Паша неспешно, словно сберегая прозрачные прожилки, крепящие плод, отломил ещё одну дольку.

– Мария.

– Хакики аду не? (Каково истинное её имя? – тур.)

– Михримах, султанум. (Михримах, правитель. – тур.)

– Вафтиз олуп му? (Её крестили? – тур.) – спросил паша, откладывая недоеденный померанец, и продолжая заинтересованно глядеть на Степана миндалевидными глазами.

– Татар мезарлыгда ятар, султанум. (Она похоронена на татарском кладбище, правитель. – тур.)

– Сени бюйюттюгюнде тилини унутмады? (Она не забыла свой язык, пока растила тебя? – тур.)

– Не тилини унутты, не тюркилерини, не масаллары не дахи аилесинюн адларыны, султанум. (Она не забыла ни языка, ни песен, ни сказок, ни имён родителей, правитель. – тур.)
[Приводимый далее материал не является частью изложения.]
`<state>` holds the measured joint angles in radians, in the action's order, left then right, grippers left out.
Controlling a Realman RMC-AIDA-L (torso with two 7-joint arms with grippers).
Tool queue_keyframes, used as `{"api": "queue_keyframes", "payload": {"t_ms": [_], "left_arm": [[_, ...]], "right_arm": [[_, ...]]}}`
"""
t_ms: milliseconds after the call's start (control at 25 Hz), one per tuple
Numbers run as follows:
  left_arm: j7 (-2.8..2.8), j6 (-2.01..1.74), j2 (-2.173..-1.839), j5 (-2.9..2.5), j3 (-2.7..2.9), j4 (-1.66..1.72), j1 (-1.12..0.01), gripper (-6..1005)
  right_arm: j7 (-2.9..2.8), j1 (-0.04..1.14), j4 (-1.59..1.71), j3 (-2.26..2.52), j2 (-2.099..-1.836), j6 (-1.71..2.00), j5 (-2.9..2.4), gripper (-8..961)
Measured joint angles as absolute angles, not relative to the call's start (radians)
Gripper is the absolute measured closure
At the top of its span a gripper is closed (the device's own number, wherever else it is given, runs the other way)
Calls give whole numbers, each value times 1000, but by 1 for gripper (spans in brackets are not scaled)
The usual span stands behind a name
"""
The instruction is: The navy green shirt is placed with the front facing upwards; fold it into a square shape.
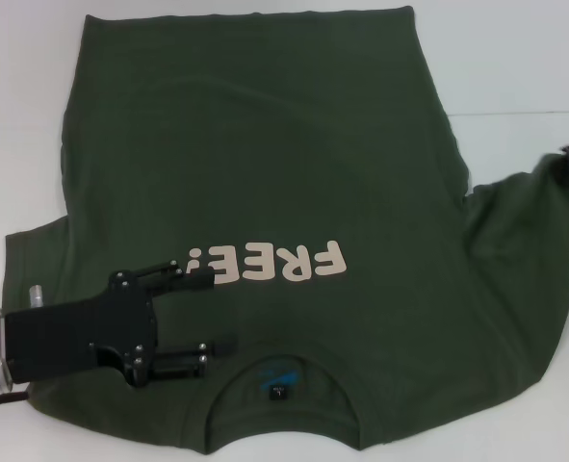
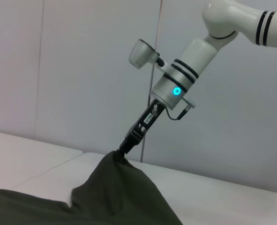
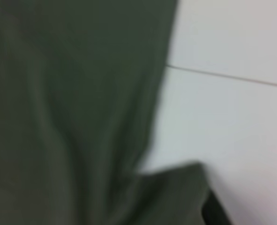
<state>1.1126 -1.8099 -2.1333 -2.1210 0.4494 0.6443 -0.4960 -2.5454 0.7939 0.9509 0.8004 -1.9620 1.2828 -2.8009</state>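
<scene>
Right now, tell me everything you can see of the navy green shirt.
The navy green shirt is dark olive, cotton-looking, lying front up on the white table, collar nearest the robot, pale "FREE!" print across the chest, and a small dark neck label. The right gripper pinches its right sleeve, lifting it into a peak. The left gripper, open, is over the left shoulder.

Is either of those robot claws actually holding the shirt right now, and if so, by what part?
Yes. The right gripper is shut on the navy green shirt, pinching the end of its sleeve and lifting it. The left gripper is over the shirt's shoulder, jaws open, holding nothing.
</scene>
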Motion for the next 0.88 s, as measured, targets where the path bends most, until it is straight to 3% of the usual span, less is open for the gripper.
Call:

Паша с видимым удовольствием сцепил руки.

– Кафирюн хардан качырп анану? (Где украли её неверные? – тур.)

– Азов шехрю карибинде, тюрк гемюсинден. (Её забрали в море близ Азова-города с турского корабля. – тур.)

– Качрылдыгы кюню билирмисин? (Известен ли тебе день похищения? – тур.)

– Бендениз догмадан ики ил еввел. (То было за два года до моего рождения. – тур.)

– Кафир, сен ханги яштасун? (Сколько лет тебе, неверный? – тур.)

– Догма игирми еди, султанум. (Двадцать семь от роду, правитель. – тур.)